The signal is input to the counting circuit 47, and when it reaches a preset value set in advance, it is input to the monostable multi-bi break circuit 48.
A signal is sent to the output terminal OUT, and a discrimination signal is output from there to the output terminal OUT.

However, the signal l is a reset signal of the counting circuit 47,
For example, a vertical blanking signal is used, in which case the preset value of the counting circuit 47 is preferably about 10 to 30.

Note that the C
The R circuit is for delaying the output determination signal from the circuit 48.

It goes without saying that the method of the present invention is also effective for contour compensation signals in the first-order differential format, which can be obtained relatively easily.

The video signal a in the first-order differential format is as shown in FIG. 5, and is distinctive in that there is no dark area before the highlight area.

It is clear that a pair of pulses can be obtained from the signal C in this case as well, and the presence or absence of a contour compensation signal can be detected in the same way as in the case of the second-order differential type.

Further, as mentioned above, even if an accidental pulse appears in the video signal a as shown in FIG. 6, a pair of pulses will occur in the signal C, but the probability is extremely small. Since the counting circuit 46 prevents the error from becoming a signal indicating that the contour compensation signal is present, this does not pose a problem.

In this way, when a signal is output from the determination circuit 4 to OUT, this video signal contains a contour compensation signal, so whether it is necessary to pass the contour compensation circuit or whether the signal from the determination circuit 4 is If not, the video signal may be passed through the contour compensation circuit in the next vertical scanning period.

Various circuits other than the embodiments can be used as the circuits used to carry out the method of the present invention.

In particular, it is fully conceivable that the configuration of the determination circuit 4 may be based on another logic circuit.

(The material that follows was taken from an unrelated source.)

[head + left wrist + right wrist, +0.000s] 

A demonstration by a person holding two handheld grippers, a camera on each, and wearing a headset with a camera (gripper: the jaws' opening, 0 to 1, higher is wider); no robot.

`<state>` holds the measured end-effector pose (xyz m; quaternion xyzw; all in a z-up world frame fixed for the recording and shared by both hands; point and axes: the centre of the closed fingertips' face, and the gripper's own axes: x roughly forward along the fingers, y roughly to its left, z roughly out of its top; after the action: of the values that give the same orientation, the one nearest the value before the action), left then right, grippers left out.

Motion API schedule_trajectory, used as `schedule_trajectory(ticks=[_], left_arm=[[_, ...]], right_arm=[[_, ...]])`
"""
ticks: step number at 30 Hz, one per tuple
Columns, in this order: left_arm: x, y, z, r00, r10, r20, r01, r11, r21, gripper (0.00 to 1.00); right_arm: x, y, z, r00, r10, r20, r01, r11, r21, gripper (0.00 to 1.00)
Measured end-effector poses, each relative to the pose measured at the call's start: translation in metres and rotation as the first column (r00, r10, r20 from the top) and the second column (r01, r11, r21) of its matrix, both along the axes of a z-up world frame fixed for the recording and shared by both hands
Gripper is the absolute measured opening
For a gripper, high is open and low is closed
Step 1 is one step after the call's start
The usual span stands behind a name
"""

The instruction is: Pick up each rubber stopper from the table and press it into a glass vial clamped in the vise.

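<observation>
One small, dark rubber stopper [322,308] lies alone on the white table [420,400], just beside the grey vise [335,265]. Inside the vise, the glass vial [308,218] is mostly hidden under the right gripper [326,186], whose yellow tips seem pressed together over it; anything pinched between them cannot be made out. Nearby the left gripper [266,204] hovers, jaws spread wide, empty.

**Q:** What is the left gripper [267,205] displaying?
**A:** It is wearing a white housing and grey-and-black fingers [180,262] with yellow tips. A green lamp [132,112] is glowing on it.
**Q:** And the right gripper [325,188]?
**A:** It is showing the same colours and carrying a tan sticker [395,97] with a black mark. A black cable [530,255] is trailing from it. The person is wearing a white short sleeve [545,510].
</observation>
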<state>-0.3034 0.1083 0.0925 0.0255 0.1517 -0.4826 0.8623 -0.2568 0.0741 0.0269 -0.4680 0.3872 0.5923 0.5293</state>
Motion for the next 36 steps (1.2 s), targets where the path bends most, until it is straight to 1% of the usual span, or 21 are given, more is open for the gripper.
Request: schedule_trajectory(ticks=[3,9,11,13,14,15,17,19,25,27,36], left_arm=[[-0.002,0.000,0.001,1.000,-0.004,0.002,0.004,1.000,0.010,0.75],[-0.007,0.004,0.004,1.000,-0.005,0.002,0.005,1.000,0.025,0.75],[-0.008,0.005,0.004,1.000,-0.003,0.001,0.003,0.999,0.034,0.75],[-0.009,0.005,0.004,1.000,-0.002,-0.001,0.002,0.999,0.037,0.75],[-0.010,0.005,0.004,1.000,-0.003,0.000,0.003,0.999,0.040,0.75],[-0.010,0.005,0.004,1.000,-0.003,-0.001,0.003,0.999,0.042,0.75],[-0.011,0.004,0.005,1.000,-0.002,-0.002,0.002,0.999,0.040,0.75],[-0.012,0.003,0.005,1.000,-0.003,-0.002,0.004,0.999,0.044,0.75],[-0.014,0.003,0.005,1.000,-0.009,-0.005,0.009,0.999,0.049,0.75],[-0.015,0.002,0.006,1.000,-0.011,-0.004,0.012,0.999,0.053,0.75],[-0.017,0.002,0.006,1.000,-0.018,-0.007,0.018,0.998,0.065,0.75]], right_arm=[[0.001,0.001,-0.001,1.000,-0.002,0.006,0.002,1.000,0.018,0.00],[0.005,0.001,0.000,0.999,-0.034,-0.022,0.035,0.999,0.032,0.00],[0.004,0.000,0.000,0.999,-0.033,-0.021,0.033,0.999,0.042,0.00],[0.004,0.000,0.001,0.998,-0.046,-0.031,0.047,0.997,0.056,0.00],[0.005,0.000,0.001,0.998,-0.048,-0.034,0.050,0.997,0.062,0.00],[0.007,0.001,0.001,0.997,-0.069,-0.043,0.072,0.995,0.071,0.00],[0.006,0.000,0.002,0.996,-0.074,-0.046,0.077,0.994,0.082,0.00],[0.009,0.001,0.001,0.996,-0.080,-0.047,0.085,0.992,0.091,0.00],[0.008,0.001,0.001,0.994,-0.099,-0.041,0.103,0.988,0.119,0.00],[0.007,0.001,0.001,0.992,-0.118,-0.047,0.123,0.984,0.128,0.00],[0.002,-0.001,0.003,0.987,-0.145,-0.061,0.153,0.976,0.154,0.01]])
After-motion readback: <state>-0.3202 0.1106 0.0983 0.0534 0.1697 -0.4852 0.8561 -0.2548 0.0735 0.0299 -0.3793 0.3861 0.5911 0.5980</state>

As explained above, the contour compensation signal discrimination method according to the present invention is a method of determining the presence or absence of contour compensation processing by fully identifying the presence of pulse pairs consisting of positive and negative pulses at a certain frequency or more in a video signal. If the input gate of the contour compensation circuit is operated using this discrimination signal, contour compensation will be automatically performed on all images, and an image with stable image quality will be obtained.

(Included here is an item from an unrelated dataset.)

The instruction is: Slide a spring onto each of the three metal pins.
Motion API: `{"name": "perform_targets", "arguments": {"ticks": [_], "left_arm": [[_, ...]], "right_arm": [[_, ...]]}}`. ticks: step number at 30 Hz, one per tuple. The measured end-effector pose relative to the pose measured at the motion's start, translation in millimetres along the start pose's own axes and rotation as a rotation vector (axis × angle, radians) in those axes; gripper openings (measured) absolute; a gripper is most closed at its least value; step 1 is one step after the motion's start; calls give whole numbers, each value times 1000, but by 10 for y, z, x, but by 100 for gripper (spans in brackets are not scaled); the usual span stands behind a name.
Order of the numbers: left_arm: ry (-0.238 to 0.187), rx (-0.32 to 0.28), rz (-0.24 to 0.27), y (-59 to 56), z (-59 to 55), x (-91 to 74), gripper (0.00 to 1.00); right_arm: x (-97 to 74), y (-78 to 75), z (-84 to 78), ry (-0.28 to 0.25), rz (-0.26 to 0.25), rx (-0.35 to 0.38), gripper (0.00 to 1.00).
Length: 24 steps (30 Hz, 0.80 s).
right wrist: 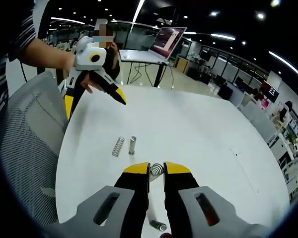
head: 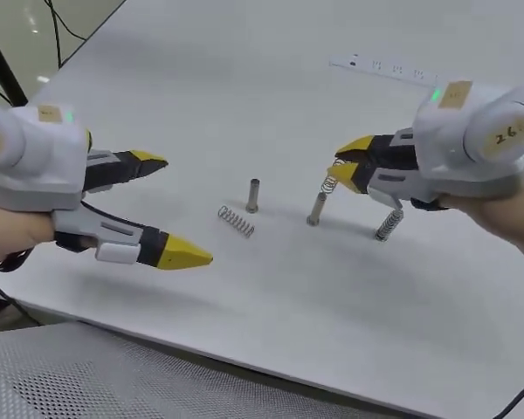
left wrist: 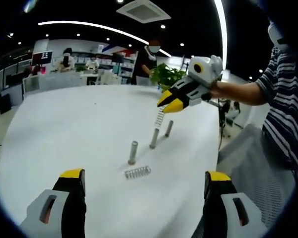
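Currently your right gripper point(head: 342, 166) is clamped on a spring point(head: 329, 184), which hangs just over the top of the middle pin point(head: 317, 209), mid-worktop point(head: 244, 70). Whether they touch cannot be told. Your left gripper point(head: 170, 208) hovers near the front edge, jaws spread wide and holding nothing. A loose spring point(head: 236, 220) lies flat beside the bare pin point(head: 252, 195). The third pin point(head: 389, 224) carries a spring.

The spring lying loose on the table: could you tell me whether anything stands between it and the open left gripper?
Nothing visible does. Only bare table separates the left gripper from the loose spring; the empty pin stands just beyond it, and the right gripper is farther off at the middle pin.
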<state>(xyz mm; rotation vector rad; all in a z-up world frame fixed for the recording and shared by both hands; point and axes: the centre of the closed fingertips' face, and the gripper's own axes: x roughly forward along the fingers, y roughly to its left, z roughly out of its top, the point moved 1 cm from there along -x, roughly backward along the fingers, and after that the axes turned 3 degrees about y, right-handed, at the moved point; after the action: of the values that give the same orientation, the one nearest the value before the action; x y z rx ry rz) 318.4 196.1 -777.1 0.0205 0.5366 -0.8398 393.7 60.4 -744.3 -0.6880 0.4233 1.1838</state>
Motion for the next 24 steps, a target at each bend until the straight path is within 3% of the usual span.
{"name": "perform_targets", "arguments": {"ticks": [24], "left_arm": [[-4,-3,22,30,12,-31,98]], "right_arm": [[125,93,-74,18,29,0,7]]}}
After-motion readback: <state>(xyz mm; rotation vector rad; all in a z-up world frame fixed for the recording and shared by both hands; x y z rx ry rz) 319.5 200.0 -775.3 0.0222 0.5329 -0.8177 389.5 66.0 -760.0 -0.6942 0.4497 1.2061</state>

[Brief explanation of drawings]

FIG. 1 shows a time chart of a video signal without contour compensation, 2 shows a time chart of a video signal with contour compensation, FIG. The figure is a block circuit diagram showing a circuit configuration for implementing the present invention, FIG. 3 is a logic circuit diagram of a determination circuit, and FIG.
FIG. 5 and FIG. 6 are explanatory diagrams using time charts for explaining the determination method. 1 is a delay line circuit, 2 is a subtraction circuit, 3 is a low-frequency wave transducer,
4 is a determination circuit.

Claims (1)

[Claims] 1 Find the difference between a television video signal and a signal delayed by one horizontal scanning period, and within a certain period of this obtained signal, a pair of positive and negative signals whose phase is shifted by one horizontal scanning period are calculated. Or by detecting whether a predetermined number or more of pulse pairs consisting of pulses having negative and positive polarities exist.
A method for determining a contour compensation signal, comprising determining whether or not a contour compensation signal is included in the television video signal and outputting a determination signal.